§ **Work instruction**: Examine each line of the data. Copy the line if it includes the word "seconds".

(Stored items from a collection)
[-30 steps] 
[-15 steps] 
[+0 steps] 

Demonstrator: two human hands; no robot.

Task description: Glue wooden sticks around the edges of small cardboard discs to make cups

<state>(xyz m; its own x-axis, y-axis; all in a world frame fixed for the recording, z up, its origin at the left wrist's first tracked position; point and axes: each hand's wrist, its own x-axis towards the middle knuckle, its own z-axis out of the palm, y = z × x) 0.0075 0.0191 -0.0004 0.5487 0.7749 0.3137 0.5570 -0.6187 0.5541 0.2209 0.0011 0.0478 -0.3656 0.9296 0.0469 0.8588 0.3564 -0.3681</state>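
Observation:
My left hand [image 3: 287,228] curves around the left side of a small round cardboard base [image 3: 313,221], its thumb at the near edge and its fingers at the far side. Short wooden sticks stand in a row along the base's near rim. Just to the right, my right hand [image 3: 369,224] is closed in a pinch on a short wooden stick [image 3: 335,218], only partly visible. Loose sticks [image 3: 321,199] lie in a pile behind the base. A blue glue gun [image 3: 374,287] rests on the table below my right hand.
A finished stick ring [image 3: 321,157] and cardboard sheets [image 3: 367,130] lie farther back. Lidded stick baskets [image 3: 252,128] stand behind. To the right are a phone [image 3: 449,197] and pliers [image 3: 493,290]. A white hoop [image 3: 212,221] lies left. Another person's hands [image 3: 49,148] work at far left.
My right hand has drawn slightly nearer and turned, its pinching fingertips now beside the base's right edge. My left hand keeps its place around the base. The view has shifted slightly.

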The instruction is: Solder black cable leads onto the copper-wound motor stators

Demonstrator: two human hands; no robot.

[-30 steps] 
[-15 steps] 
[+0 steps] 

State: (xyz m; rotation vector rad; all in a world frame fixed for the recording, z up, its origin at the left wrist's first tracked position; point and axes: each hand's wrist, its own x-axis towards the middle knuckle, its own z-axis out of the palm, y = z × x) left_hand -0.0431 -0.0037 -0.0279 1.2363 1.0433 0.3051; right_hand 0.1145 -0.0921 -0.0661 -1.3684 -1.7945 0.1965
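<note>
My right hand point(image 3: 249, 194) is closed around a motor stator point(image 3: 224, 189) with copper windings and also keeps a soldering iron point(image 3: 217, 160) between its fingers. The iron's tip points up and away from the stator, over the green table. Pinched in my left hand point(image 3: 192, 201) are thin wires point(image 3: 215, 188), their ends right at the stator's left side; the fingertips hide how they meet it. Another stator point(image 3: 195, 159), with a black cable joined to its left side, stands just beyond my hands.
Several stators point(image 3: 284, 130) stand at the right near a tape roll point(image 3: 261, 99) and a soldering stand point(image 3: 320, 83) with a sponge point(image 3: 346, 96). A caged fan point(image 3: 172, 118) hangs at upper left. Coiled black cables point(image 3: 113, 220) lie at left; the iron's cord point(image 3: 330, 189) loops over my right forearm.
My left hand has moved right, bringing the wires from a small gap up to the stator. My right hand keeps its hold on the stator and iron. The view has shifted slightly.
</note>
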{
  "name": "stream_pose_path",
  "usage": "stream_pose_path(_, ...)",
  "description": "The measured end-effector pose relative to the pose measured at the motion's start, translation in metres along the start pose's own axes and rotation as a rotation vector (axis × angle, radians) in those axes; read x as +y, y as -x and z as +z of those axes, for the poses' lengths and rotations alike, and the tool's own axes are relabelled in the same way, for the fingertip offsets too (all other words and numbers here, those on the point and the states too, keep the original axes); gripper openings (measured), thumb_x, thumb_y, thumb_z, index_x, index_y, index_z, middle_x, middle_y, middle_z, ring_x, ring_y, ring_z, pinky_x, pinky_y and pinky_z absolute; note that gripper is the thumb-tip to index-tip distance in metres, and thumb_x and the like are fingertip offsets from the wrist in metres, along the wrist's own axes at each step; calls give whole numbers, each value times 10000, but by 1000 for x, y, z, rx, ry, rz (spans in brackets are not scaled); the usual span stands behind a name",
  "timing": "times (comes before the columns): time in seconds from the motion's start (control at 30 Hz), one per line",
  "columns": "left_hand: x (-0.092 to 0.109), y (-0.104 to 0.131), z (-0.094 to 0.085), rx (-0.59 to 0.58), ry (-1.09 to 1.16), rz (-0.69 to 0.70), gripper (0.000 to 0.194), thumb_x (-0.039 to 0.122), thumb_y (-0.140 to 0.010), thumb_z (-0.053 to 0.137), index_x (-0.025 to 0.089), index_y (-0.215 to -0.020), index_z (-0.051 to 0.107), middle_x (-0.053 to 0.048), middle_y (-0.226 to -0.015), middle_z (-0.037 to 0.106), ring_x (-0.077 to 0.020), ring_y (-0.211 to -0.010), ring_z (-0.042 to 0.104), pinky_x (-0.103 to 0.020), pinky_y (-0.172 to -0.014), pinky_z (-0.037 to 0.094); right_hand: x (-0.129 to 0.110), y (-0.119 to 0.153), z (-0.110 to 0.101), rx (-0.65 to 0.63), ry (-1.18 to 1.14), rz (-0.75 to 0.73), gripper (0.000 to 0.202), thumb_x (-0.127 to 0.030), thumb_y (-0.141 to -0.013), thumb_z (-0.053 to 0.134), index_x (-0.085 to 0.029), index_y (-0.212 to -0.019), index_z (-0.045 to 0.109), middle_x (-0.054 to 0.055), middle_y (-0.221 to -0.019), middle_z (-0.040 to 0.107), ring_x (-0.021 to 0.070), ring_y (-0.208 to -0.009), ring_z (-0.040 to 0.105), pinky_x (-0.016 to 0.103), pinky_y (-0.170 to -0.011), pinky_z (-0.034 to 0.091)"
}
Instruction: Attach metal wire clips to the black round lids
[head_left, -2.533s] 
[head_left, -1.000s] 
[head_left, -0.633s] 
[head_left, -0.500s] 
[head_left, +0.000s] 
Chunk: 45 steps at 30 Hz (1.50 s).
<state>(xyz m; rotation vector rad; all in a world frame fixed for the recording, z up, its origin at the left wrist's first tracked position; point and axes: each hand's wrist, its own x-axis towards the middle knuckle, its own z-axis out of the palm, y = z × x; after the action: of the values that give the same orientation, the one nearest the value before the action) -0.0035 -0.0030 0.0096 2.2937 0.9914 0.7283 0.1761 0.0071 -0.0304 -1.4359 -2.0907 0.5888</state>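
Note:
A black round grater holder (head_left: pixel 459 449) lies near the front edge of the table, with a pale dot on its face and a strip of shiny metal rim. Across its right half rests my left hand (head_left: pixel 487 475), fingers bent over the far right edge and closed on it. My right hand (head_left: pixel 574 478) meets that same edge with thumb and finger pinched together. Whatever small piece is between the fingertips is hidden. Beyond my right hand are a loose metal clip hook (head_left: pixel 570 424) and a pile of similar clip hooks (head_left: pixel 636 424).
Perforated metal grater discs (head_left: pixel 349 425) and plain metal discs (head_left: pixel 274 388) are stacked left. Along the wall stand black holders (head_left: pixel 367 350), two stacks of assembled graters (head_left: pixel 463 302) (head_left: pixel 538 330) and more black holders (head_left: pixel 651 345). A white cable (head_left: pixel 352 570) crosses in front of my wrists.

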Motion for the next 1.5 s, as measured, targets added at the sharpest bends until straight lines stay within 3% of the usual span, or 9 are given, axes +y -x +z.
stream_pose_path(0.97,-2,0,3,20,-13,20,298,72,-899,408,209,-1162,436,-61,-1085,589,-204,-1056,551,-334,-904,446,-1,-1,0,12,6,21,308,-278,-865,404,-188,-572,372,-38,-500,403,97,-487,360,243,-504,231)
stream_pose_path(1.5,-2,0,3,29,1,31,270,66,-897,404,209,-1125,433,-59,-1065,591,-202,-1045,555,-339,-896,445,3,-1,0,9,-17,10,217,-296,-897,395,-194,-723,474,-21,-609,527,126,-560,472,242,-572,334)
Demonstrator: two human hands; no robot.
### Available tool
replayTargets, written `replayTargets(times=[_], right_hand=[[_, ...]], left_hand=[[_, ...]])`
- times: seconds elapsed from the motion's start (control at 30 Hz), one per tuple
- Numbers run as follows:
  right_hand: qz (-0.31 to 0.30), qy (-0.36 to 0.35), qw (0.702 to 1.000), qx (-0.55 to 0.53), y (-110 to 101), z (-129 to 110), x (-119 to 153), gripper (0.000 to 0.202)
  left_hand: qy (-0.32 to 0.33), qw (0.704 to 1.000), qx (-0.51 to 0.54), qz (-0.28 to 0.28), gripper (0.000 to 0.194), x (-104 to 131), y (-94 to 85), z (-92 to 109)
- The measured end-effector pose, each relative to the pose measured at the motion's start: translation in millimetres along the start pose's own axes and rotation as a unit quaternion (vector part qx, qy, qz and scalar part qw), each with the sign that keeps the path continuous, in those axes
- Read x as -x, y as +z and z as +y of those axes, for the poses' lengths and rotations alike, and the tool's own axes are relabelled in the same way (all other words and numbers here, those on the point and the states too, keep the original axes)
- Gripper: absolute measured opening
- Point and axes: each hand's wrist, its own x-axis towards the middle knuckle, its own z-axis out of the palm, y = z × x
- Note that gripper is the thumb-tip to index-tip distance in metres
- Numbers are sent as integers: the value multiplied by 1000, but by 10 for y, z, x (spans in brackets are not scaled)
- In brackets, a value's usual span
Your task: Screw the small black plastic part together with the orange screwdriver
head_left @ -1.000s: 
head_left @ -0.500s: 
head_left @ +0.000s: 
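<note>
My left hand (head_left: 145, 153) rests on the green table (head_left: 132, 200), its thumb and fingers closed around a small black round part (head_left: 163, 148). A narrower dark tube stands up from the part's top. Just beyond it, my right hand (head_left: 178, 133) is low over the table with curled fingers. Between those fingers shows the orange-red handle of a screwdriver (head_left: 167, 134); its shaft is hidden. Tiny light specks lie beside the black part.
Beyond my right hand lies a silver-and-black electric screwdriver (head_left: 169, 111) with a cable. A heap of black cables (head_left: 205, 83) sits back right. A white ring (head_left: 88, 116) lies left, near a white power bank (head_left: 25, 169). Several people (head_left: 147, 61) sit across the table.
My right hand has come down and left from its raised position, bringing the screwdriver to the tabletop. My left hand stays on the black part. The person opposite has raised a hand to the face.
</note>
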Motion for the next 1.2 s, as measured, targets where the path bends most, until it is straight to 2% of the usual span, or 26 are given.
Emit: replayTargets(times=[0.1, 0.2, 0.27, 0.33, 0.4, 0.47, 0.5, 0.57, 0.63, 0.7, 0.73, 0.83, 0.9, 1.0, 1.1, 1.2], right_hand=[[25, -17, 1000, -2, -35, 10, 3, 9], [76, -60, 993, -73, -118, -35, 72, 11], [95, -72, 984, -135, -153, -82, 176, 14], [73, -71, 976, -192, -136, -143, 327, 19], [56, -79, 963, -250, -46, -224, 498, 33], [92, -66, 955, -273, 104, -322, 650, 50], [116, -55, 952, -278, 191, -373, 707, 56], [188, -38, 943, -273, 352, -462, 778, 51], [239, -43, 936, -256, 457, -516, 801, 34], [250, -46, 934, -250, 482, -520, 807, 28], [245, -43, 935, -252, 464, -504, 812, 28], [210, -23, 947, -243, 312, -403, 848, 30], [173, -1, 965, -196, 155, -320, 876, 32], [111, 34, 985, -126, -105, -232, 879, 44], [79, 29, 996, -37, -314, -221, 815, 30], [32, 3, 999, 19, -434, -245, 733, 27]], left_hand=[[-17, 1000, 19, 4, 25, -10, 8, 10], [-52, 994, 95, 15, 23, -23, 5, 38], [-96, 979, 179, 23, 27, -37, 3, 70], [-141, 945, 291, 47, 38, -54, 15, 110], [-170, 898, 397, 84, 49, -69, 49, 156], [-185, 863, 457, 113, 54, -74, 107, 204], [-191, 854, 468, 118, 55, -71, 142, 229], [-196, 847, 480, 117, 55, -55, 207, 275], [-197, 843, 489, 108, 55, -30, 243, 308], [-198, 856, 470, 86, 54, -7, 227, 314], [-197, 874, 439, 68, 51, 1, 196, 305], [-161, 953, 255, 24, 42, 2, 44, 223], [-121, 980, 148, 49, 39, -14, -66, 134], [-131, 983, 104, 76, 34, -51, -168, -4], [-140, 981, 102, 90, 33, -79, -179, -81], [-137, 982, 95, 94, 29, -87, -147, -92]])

§ **Exercise response**:
  "timing": "times (comes before the columns): time in seconds from the motion's start (control at 30 Hz), one per line",
- times: seconds elapsed from the motion's start (control at 30 Hz), one per tuple

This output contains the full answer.